I cry for my nights past, spent spinning in dark wave nightclub circles to this glorious song, now reduced to the twinkle instrumental of a lullaby much as my prior existence has faded to indistinct whirls of memory.
“And I know I was wrong when I said it was true, that it couldn’t be me and be her in between without you.”
My sobs turn to heaves and then to just breaths. I sigh, relieved.
I’m still me, the same me of my memories.
Now I am her, the mom I’m becoming.
“Me” and “Her” are one and the same and we are both exhausted. But we’re going to be okay. And wherever we go from here, I think, looking down at my nursing baby’s head, I can’t be me or be her without you.
“Without you, without you.”
“Never without you,” I whisper to my infant daughter. “For always and ever are always for you.”
It was my In Between Days night, full of a whirlwind of memories of past, present, and future, and all set to the soundtrack of one singular band...

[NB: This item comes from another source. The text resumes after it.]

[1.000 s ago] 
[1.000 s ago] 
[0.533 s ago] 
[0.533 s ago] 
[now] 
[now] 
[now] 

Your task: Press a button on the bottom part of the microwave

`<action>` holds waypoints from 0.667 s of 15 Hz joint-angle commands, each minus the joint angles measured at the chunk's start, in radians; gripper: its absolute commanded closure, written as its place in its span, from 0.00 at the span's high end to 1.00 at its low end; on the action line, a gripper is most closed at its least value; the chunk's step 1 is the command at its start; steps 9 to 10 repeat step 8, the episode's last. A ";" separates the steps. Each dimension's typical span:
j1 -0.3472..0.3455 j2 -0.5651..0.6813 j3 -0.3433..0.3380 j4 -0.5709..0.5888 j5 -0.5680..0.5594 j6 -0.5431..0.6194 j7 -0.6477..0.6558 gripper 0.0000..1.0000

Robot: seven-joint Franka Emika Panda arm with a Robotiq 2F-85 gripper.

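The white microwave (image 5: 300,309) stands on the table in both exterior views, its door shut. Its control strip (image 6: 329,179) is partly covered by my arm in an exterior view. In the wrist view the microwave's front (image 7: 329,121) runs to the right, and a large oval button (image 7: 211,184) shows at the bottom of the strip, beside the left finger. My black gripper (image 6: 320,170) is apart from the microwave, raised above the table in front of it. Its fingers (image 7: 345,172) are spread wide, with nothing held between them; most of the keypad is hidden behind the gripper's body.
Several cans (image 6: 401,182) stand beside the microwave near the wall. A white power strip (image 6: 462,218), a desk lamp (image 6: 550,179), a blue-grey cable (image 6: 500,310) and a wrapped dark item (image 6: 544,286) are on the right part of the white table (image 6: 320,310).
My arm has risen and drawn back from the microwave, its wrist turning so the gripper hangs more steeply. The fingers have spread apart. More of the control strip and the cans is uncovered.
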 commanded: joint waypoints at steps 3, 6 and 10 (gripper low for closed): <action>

You make me feel like I am young again
It’s 1992, about 4am. I’m alone, sitting on the sidewalk in front of a record store in Dunedin, Florida, because it’s a Ticketmaster outlet a few hours outside of the University of Florida, where I am a senior. I drive here because any record store in Gainesville is going to be too mobbed with other college student fans to get good seats for a show. And tomorrow morning, tickets go on sale to see The Cure.
So I sit on the street, alone, all night.
(Adult me revisiting this memory is terrified for that 21-year-old woman and how vulnerable she was.)
But it’s the Wish tour. Kristina and I need good seats. I am resolute.
I’m in college and am accustomed to all-nighters. This is the best excuse I’ve ever had to pull one.
My drive, my wait, and my patience pay off — we get second row seats!
You’re such a strange girl, I think you come from another world
It’s 1991, it’s sometime between 9pm and 2am and because I’m finally 21, I’m in a dance club with Kristina, my college roommate and best friend.
Kristina is the influence I didn’t know I needed but most definitely did. Music, fashion, ambition, brains, and guts— Kristina has it all, and I’m just happy to be along for the ride.
We go clubbing, a lot.
She’s The Perfect Girl.
We dance to everything, but our favorite is Saturday night at Netherworld, where we dance to the all the classics of the Dark Wave era — New Order, Joy Division, Depeche Mode, and The Cure, always The Cure.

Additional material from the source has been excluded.